Mps, tra ventilati cambi al vertice e strategie future
da Corriere di Siena
Quale futuro in Banca Monte dei Paschi nel 2015? Non c’è solo la questione legata alla fusione per salvare l’Istituto di credito dopo l’aumento di capitale da 2.5 miliardi di euro e la volatilizzazione del titolo che negli ultimi sei mesi ha perso l’80% (oggi vale 0.4983 con un nuovo record storico negativo), a tenere banco anche le poltrone di presidente e direttore generale. Alessandro Profumo e Fabrizio Viola, giunti a Siena per sostituire Giuseppe Mussari e Antonio Vigni, sembrerebbero ai titoli di coda. A sostenerlo il Corriere di Siena nell’edizione di sabato scorso e adesso, a conferma, anche fonti finanziarie vicine al Fatto Quotidiano che sostiene come sul cambio al vertice “peserà il voto del patto di sindacato sul 9 per cento del Monte firmato a marzo fra la Fondazione Mps, oggi presieduta da Marcello Clarich, e i soci sudamericani Btg Pactual e Fintech. Il contratto prevede, tra l’altro, che l’ente possa scegliere il candidato da proporre come presidente e i due partner l’amministratore delegato. Con il reciproco consenso delle altre parti. Ovvero con veti incrociati per blindare il meccanismo di nomine congiunta dei futuri vertici”.
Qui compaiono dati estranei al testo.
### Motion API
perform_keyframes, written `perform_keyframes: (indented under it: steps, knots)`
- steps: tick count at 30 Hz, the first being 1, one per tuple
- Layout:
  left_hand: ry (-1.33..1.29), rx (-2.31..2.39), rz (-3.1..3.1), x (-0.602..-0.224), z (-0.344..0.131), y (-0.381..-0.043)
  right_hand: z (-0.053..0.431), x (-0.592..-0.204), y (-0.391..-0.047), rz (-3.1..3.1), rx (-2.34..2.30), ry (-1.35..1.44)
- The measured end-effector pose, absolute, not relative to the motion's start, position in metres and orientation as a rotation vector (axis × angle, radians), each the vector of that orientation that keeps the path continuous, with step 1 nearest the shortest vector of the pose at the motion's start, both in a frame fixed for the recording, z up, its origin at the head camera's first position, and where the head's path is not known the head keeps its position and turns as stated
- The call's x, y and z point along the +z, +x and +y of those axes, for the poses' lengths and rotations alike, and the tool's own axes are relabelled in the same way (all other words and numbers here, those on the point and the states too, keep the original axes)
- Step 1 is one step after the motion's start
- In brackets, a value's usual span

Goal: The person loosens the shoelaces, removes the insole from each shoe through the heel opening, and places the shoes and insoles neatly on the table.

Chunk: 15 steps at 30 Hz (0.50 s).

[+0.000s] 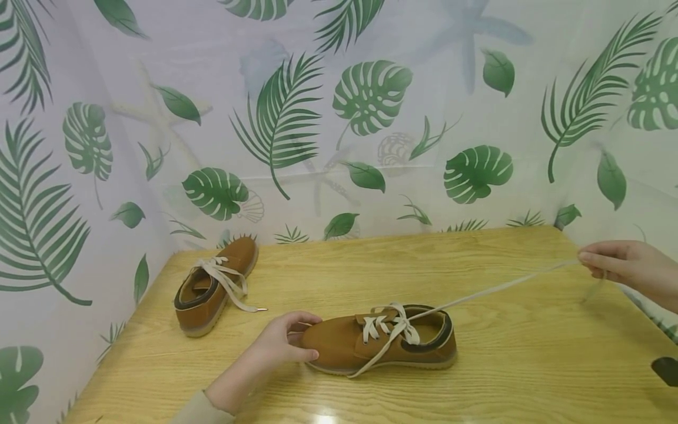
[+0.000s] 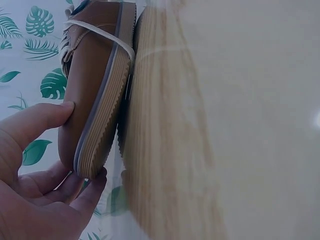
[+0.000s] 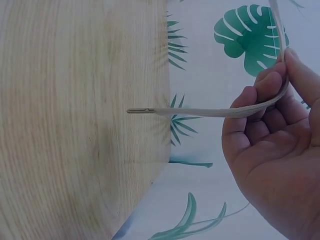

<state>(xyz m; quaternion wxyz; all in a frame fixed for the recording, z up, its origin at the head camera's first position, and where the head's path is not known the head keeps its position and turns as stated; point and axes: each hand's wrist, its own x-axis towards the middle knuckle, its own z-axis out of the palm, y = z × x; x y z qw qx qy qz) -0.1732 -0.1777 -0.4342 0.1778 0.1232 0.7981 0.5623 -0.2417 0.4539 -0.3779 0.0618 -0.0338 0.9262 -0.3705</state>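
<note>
1. Leaf-printed cloth [image 1: 296, 212] walls us in around our wood-grain table [image 1: 529, 353].
2. We've got our left hand [image 1: 278, 341] gripping the nearer brown lace-up shoe [image 1: 333, 340], mid-table, thumb and fingers round its toe!
3. Out right, our right hand [image 1: 632, 266] pinches the cream shoelace [image 1: 498, 287], stretched straight, metal aglet [image 3: 141, 111] poking past the fingers!
4. And we spot its matching shoe [image 1: 239, 254] back at left, laces [image 1: 214, 267] trailing.
</note>
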Motion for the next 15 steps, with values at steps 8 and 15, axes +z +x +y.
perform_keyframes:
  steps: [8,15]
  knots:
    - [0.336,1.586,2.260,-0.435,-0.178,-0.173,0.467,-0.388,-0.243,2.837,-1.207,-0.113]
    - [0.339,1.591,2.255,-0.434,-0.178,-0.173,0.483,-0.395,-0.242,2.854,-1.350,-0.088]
Certo è che, al contrario, l’eventuale conferma dei vertici Mps, a partire dal presidente Profumo, sarebbe vista come un segnale di continuità nella gestione. Concluso l’aumento di capitale, si tratterà poi di capire se Mps si orienterà o meno verso un’aggregazione.
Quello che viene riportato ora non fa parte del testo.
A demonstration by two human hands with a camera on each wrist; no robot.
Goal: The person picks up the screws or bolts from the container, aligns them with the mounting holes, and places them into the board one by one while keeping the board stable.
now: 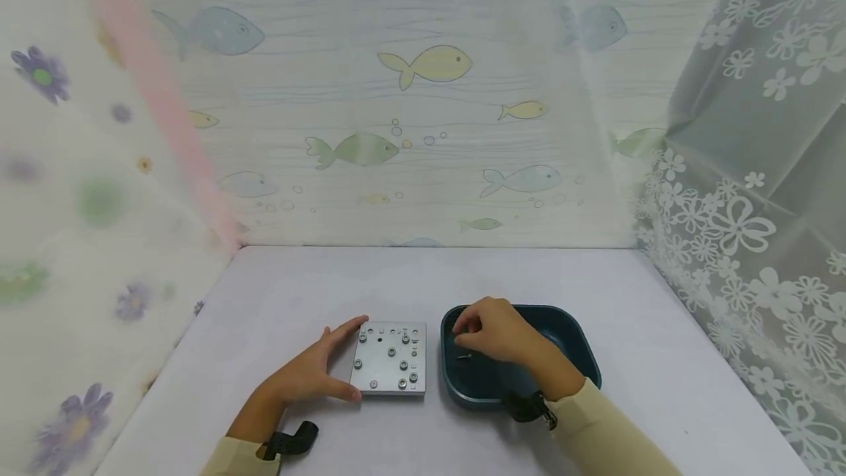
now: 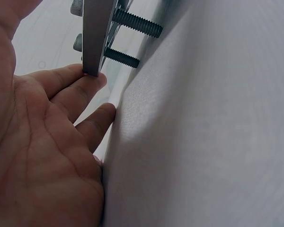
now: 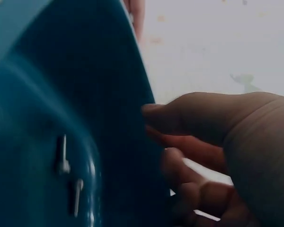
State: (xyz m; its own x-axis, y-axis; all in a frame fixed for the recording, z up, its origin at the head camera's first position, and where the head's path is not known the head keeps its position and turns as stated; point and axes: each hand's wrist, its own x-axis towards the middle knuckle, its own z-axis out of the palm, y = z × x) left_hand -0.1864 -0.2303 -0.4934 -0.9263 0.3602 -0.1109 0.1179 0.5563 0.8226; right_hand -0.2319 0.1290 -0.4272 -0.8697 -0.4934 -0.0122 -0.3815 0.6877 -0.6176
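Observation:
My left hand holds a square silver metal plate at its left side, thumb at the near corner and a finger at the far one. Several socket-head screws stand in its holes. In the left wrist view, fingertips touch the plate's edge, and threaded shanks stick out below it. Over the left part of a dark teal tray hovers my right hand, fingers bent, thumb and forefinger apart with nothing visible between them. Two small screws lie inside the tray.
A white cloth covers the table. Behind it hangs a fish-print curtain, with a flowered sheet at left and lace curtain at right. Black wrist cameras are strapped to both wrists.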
In conclusione, se sarà poi confermata l’indiscrezione che sta prendendo piede, ovvero l’idea di cedere la banca on line Widiba (lunedì gli verrà conferita la rete di 650 promotori del gruppo), le novità potrebbero aumentare e a cui, sempre secondo fonti finanziarie, potrebbe aggiungersi la sostituzione del capo dell’area territoriale Centro e Sardegna di Mps, Fausto Mecatti.
In attesa del via libera della Banca Centrale Europea al capital plain presentato da Mps sono in vista anche probabili maxi accantonamenti emersi in sede di asset quality review nel quarto trimestre di quest’anno. Su 4,2 miliardi di euro di rettifiche complessive emerse, nei primi nove mesi di quest’anno l’istituto senese ha già registrato 1,1 miliardi, cioè tutto l’impatto derivante dalla credit file review. Nel quarto trimestre potrebbero quindi venire rilevati altri 3 miliardi di euro, di cui 2,1 miliardi dalle proiezioni statistiche dei risultati della credit file review e 1 miliardo su crediti performing.